In her debut novel, Academy Award winning screenwriter, Joan Tewkesbury, has created a mythical and wondrous world, one where preconceived notions of reality are thrown out the window.
"Ebba and the Green Dresses of Olivia Gomez in a Time of Conflict and War" is at its heart a coming-of-age story where an orphaned young girl must find her place in a corrupt, military-ruled town set somewhere in South America. With no one to lead the way, stubborn and defiant Ebba goes against the entire world in her journey to survive the bizarre and incomprehensible town she was born into.
In the novel, elements of spirituality and fantasy mix and mingle with reality; it is a book that is entirely defined by the Latin American magical realism genre where authors Miguel de Cervantes and Gabriel Garcia Marquez come to mind.
Tewkesbury weaves together several storylines with surprising confidence and a unique narrative freedom. All the stories are told within many vignettes that run no longer than a few pages each, each with a style that is raw and lyrical.
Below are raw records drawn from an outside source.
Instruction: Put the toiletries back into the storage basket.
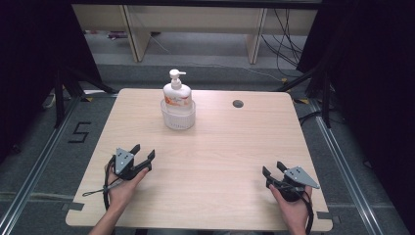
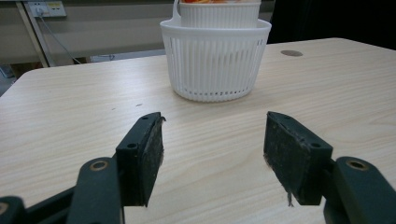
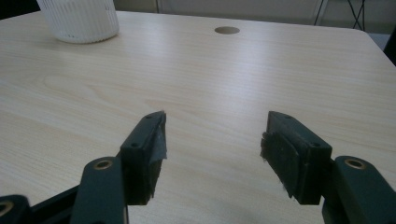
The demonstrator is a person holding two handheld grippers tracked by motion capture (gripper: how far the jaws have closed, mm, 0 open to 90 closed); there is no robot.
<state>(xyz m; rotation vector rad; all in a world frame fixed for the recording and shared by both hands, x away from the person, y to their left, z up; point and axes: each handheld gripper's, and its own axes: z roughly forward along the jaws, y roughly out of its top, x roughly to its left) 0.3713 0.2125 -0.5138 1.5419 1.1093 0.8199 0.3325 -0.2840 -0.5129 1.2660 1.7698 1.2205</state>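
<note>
**Both grippers spread wide, nothing held**

My left gripper [image 1: 142, 153] has its fingers [image 2: 144, 154] spread wide with only bare counter [image 1: 220, 147] between them. Straight ahead of them, well apart, I see the white ribbed basket [image 2: 215, 63] with the pump soap bottle [image 1: 176, 91] standing upright inside. My right gripper [image 1: 273, 169] is equally wide and empty-handed; from its fingers [image 3: 148, 149], the basket lies far ahead and to the left, with a round hole [image 3: 227, 30] in the counter beyond.

Pale wooden table [image 1: 220, 161] bearing white basket [image 1: 178, 117], apparently slatted.
</note>
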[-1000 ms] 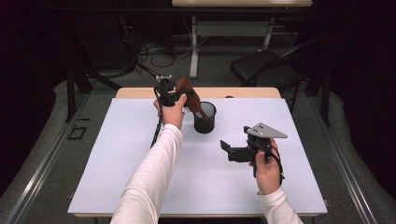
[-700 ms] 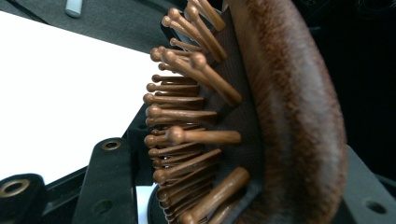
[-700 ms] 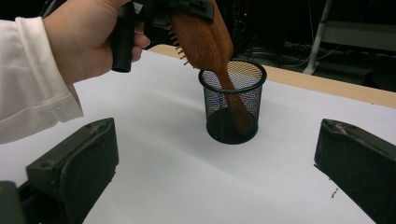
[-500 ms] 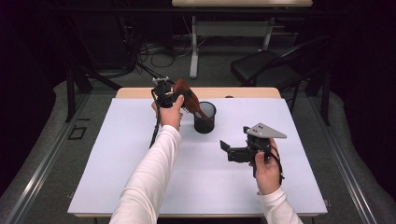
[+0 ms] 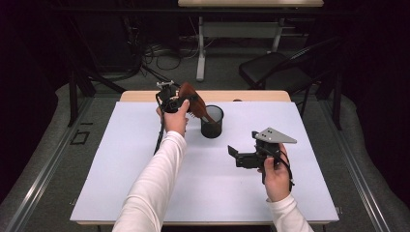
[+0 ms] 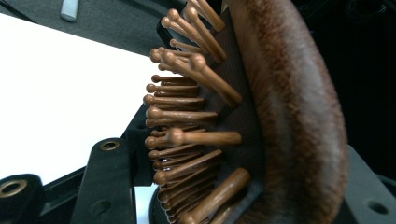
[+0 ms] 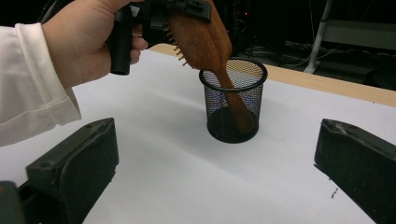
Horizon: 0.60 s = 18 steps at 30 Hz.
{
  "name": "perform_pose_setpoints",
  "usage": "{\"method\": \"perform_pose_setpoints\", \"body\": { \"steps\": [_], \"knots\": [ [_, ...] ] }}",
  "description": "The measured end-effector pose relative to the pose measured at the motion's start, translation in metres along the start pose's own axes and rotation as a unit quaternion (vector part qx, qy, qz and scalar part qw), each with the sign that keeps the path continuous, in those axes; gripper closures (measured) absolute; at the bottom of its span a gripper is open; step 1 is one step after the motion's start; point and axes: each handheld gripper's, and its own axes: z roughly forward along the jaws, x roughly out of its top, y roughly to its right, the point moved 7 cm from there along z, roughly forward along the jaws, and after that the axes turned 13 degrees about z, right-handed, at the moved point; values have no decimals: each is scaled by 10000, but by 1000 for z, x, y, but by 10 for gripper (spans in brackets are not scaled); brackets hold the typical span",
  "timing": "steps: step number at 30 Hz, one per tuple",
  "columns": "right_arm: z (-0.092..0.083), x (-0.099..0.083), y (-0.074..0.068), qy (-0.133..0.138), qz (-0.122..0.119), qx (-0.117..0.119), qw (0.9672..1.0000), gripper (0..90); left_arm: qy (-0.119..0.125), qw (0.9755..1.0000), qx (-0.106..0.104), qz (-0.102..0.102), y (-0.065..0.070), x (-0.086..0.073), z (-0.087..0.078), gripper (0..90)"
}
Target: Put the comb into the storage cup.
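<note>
White table (image 5: 121, 183), hairbrush (image 5: 189, 96) perhaps near edge

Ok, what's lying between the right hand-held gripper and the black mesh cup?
Nothing: the high view shows bare white tabletop between the right hand-held gripper and the black mesh cup; the right gripper view agrees.
</note>
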Motion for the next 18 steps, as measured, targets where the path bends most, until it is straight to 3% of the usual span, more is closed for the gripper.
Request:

Her prose flows from character to character; it is an unflinching and tender look at the life of a beleaguered, dusty town under the thumb of a military tyrant. Touches of romance, epic battles, sweeping envy and betrayal only highlight the melting pot of genres and themes that this inventive little novel has to offer.
Readers are swept along the tumultuous story so breathlessly that reaching the end of the novel brings both a mental sigh of relief and a bittersweet feeling that such a fantastical story is over. While the structure and style may not appeal to all, it is undeniable that Tewkesbury has created an unforgettable novel that will remain with readers long after they have turned the last page.